El otoño de un agosto
Solía aparecer llegada la tarde. Por más que intentaba distraerme con las tareas de la casa, me veía apagando luces y cerrando puertas que él iba dejando abiertas a posta. Su figura delgada se distinguía vagamente saliendo de las paredes o escurriéndose tímidamente de camino hacia algún recoveco. Poco antes de que muriera coincidíamos en los balcones de nuestras respectivas casas, cada uno apurando su cigarrillo: él a escondidas de su novia, y yo… por dejar escapar el humo.No he contado a nadie que mi vecino murió y que su fantasma anduvo pululando por mi casa. Tampoco sé la razón por la que quedó atrapado en los confines de mi salón. Recuerdo que me afectó muchísimo su muerte. Había asociado su larga ausencia a un posible viaje. Y cuando un día, pasado unos meses, me tropecé con su novia, y me lo dijo.
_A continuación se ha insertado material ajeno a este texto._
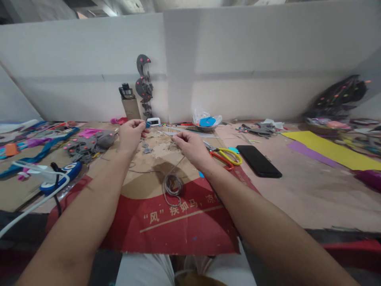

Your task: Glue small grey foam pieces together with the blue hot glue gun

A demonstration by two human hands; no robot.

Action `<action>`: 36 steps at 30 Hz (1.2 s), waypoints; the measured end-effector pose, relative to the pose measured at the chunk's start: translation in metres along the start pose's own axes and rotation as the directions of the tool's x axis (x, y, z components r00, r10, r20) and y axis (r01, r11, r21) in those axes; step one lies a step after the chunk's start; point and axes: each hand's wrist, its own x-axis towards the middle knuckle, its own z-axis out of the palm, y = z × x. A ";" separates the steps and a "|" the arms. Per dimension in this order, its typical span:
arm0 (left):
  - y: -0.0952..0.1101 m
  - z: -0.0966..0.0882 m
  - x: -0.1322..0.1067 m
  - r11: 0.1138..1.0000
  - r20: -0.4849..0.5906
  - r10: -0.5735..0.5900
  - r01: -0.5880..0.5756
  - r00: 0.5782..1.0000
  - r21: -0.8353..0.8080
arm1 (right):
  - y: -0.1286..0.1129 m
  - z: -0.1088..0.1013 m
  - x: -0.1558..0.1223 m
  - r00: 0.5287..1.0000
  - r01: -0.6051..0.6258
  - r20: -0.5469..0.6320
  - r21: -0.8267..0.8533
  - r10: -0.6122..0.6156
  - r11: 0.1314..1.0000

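Note:
Raised over the cardboard sheet, my left hand pinches a small blue piece between thumb and fingers; its exact kind is too small to make out. My right hand is a little to the right, its fingers closed on a thin grey cord. From that hand the cord runs down to a loose grey coil lying on the cardboard. A thin line seems to stretch between the hands. Small grey scraps lie below my left hand. Scissors with yellow and orange handles rest beside my right wrist.
A black phone lies right of the scissors. Grey yarn pieces with pink beads and a blue-and-white power strip are on the left. A bottle stands by the wall. Yellow sheet lies at right.

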 end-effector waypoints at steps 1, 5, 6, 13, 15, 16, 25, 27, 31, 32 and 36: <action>-0.001 -0.003 0.004 0.998 -0.036 -0.026 0.024 0.999 -0.050 | -0.003 -0.001 0.000 0.998 -0.048 0.036 0.074 0.045 0.996; -0.001 -0.013 0.016 0.967 -0.176 -0.116 0.071 0.977 -0.245 | -0.018 -0.007 -0.004 0.976 -0.166 0.189 0.349 0.104 0.922; -0.001 -0.015 0.018 0.957 -0.204 -0.138 0.078 0.969 -0.280 | -0.022 -0.009 -0.005 0.974 -0.159 0.213 0.390 0.080 0.907; 0.002 -0.024 0.027 0.862 -0.268 -0.260 0.099 0.928 -0.497 | -0.035 -0.016 -0.016 0.784 -0.139 0.620 0.222 -0.030 0.965; 0.002 -0.025 0.029 0.840 -0.272 -0.287 0.105 0.918 -0.533 | -0.035 -0.018 -0.019 0.678 -0.186 0.735 0.158 0.010 0.970; 0.002 -0.026 0.030 0.833 -0.272 -0.294 0.106 0.916 -0.543 | -0.036 -0.018 -0.020 0.632 -0.222 0.774 0.145 0.029 0.964; 0.000 -0.043 0.043 0.858 -0.269 -0.261 0.096 0.927 -0.504 | -0.045 -0.020 -0.024 0.653 -0.347 0.756 0.349 -0.043 0.871; 0.001 -0.043 0.042 0.863 -0.280 -0.267 0.099 0.922 -0.496 | -0.046 -0.021 -0.022 0.760 -0.289 0.646 0.437 -0.074 0.852; 0.003 -0.039 0.037 0.891 -0.272 -0.245 0.106 0.930 -0.442 | -0.058 -0.027 -0.019 0.909 -0.131 0.398 0.557 -0.126 0.820; 0.004 -0.038 0.036 0.896 -0.274 -0.256 0.120 0.927 -0.428 | -0.064 -0.028 -0.018 0.925 -0.085 0.350 0.570 -0.148 0.817; 0.003 -0.035 0.035 0.893 -0.295 -0.296 0.153 0.909 -0.423 | -0.094 -0.027 -0.023 0.937 0.058 0.261 0.541 -0.233 0.839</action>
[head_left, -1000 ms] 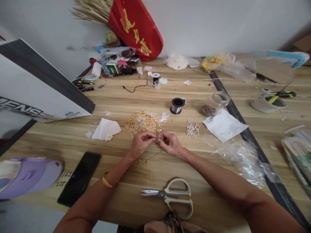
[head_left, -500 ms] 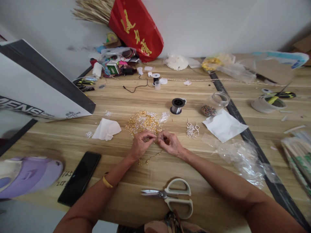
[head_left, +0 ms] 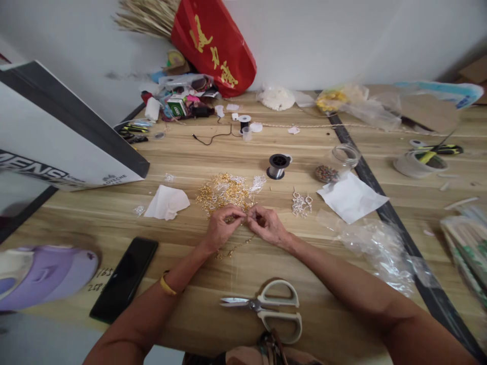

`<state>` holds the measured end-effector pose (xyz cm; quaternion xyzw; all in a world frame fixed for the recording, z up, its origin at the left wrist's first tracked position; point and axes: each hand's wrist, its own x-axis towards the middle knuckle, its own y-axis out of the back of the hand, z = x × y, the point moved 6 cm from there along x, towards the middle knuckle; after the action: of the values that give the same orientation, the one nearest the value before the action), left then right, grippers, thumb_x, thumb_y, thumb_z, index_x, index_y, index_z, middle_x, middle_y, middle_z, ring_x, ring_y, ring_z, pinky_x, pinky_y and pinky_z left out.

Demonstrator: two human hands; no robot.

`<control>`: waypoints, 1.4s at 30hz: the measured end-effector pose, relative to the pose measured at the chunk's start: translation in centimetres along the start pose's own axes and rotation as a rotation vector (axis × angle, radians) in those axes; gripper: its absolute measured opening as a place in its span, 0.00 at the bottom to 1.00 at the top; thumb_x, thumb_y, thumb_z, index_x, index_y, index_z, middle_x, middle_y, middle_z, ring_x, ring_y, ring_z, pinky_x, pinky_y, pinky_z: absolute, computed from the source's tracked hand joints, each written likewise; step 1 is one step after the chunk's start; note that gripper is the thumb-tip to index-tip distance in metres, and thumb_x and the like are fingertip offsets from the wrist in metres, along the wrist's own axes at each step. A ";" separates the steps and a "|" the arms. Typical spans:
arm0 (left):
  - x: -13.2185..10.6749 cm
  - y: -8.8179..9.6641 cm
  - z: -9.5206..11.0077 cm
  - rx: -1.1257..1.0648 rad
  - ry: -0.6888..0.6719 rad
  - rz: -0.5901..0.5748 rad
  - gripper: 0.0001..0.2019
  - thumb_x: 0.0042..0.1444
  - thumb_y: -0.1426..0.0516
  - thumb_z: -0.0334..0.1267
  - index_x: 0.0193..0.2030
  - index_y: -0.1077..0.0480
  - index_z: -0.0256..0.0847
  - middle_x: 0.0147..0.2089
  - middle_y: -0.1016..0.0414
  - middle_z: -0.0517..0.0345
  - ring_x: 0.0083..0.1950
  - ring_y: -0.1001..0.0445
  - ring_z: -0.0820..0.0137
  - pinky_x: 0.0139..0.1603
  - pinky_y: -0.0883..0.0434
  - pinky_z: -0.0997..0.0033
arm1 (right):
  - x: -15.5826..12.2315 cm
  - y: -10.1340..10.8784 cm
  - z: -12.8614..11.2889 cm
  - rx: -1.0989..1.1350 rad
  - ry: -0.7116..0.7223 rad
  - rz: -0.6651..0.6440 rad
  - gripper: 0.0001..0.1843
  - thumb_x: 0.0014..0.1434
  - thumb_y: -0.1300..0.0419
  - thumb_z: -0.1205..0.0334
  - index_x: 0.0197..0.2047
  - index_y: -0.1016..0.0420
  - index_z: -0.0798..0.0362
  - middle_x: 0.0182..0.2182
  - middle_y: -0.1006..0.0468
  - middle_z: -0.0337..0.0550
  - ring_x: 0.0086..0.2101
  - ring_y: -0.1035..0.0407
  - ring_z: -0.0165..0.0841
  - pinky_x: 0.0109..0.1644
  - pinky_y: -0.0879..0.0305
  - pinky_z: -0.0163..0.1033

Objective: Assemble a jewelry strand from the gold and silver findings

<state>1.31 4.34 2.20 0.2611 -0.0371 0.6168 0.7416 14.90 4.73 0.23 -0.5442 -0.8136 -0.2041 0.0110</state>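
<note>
My left hand (head_left: 223, 227) and my right hand (head_left: 269, 225) meet fingertip to fingertip over the wooden table, each closed in a pinch. A thin gold beaded chain (head_left: 240, 247) trails from beneath their fingertips and lies on the table below them; the exact bit pinched is too small to see. Just beyond the fingers spreads a pile of gold and silvery beads (head_left: 224, 190). White-handled scissors (head_left: 262, 304) lie nearer my body, blades pointing left. A spool of silvery wire (head_left: 279, 166) stands past the pile.
Small silvery rings (head_left: 302, 204), a glass jar of beads (head_left: 337, 163), white paper (head_left: 352, 197) and crinkled clear plastic (head_left: 384, 248) lie rightward. On the left are another paper (head_left: 167, 203), a black phone (head_left: 124, 280), a purple device (head_left: 49, 276) and a large box (head_left: 68, 132).
My left fingertips have shifted very slightly right, closer against the right ones. Otherwise, the hands, chain and tabletop things look the same.
</note>
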 end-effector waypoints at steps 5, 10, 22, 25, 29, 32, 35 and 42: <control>0.0 -0.1 -0.4 -0.013 0.018 -0.005 0.03 0.51 0.40 0.29 0.31 0.24 0.38 0.33 0.24 0.53 0.36 0.26 0.70 0.39 0.29 0.70 | 0.0 0.0 0.0 0.002 0.007 -0.005 0.05 0.56 0.44 0.62 0.31 0.35 0.55 0.20 0.36 0.35 0.21 0.43 0.24 0.23 0.47 0.30; -0.1 -0.1 -0.6 -0.040 0.054 -0.008 0.02 0.50 0.39 0.30 0.31 0.24 0.38 0.33 0.24 0.54 0.36 0.26 0.70 0.38 0.29 0.71 | 0.0 0.0 -0.2 -0.005 0.006 -0.007 0.05 0.56 0.45 0.62 0.31 0.34 0.55 0.21 0.36 0.34 0.20 0.43 0.24 0.23 0.47 0.30; -0.1 0.0 -1.5 -0.171 0.222 -0.020 0.04 0.50 0.38 0.35 0.32 0.24 0.37 0.34 0.23 0.53 0.36 0.26 0.70 0.39 0.29 0.72 | 0.0 -0.1 0.4 -0.021 -0.003 -0.011 0.08 0.58 0.45 0.59 0.32 0.34 0.55 0.21 0.36 0.35 0.21 0.44 0.24 0.23 0.48 0.30; -0.1 0.0 -1.7 -0.163 0.242 -0.016 0.04 0.50 0.38 0.35 0.32 0.24 0.37 0.33 0.23 0.54 0.36 0.25 0.70 0.39 0.29 0.72 | 0.1 0.0 0.2 -0.036 0.010 -0.011 0.07 0.58 0.45 0.60 0.32 0.34 0.55 0.21 0.36 0.35 0.21 0.44 0.25 0.24 0.47 0.31; -0.3 0.0 -2.0 -0.160 0.276 -0.014 0.06 0.50 0.38 0.36 0.34 0.24 0.36 0.34 0.22 0.54 0.36 0.25 0.70 0.41 0.28 0.71 | 0.1 0.0 0.2 -0.024 0.008 -0.008 0.07 0.58 0.46 0.61 0.32 0.33 0.55 0.21 0.36 0.35 0.21 0.44 0.25 0.24 0.47 0.31; -0.2 0.1 -1.9 -0.130 0.264 -0.013 0.06 0.49 0.38 0.36 0.34 0.25 0.36 0.34 0.23 0.53 0.36 0.25 0.70 0.40 0.28 0.71 | 0.1 0.1 0.5 -0.006 -0.014 0.005 0.07 0.58 0.46 0.61 0.32 0.33 0.55 0.20 0.36 0.35 0.21 0.44 0.25 0.24 0.48 0.31; 0.1 0.5 -1.3 -0.061 0.215 -0.047 0.04 0.50 0.39 0.35 0.32 0.25 0.36 0.32 0.24 0.54 0.35 0.26 0.70 0.38 0.30 0.72 | 0.2 0.1 0.9 0.007 -0.047 0.019 0.07 0.58 0.46 0.60 0.32 0.34 0.55 0.20 0.36 0.35 0.21 0.44 0.25 0.24 0.47 0.31; 0.0 0.0 0.3 0.261 -0.030 -0.411 0.04 0.52 0.41 0.33 0.29 0.24 0.40 0.30 0.26 0.56 0.35 0.30 0.69 0.39 0.34 0.70 | 0.3 0.3 0.9 0.042 -0.071 0.045 0.08 0.58 0.45 0.59 0.31 0.35 0.55 0.21 0.36 0.35 0.22 0.43 0.25 0.24 0.47 0.31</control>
<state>1.45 4.23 2.49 0.3658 0.0860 0.4485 0.8110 15.25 5.44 -0.44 -0.5689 -0.8052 -0.1673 -0.0021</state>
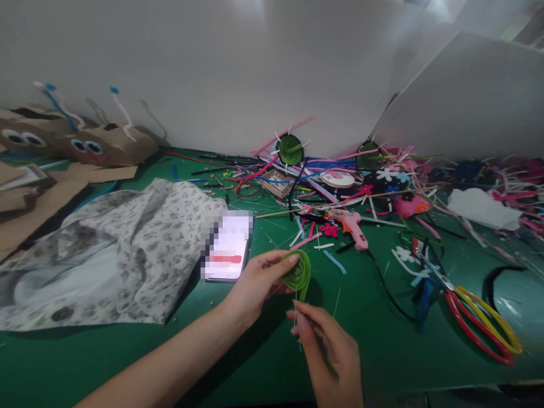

Lloré, lloré desconsoladamente al comprender de pronto muchas cosas. Mi joven vecino estaba muy delicado de salud, y yo sin enterarme. Y cómo iba a saber nada si nuestra amistad se limitaba a saludarnos de terraza a terraza. Es cierto que lo encontraba muy flaco. Se había dejado crecer la melena que recogía en una cola. Se agachaba, de cuclillas, a observar las plantas, los árboles, las enredaderas… Lo hacía con la elegancia de un gitano, de un Cristo
larguirucho cuyos movimientos estuvieran destinados a acariciar la floresta que crecía sobre las macetas. Su terraza era un paraíso. Y una honda tristeza me iba invadiendo cada vez que al mirar desde mi ventana sabía que no estaba: solo persistía la quietud de las hojas secas de un otoño en pleno agosto. Pensaba, “si es que lloro por mí, no por él. Es la congoja fruto de la soledad, del miedo a la muerte, al rastro de la muerte. Lloro porque… no me queda nadie por quien hacerlo”.La primera vez que apareció regresaba yo del trabajo, lo vi reflejado en la vidriera del salón. Supe que era él, y no me causó miedo ni sorpresa. Su presencia volátil −por qué no decirlo− más que perturbarme me producía una grata sensación de compañía.
A mediados de noviembre recibí tu llamada invitándome a este viaje. Me vi organizando maletas cuando, echada la noche, me di cuenta que no estaba. Tal vez se había ido. O quizá… lo dejé ir.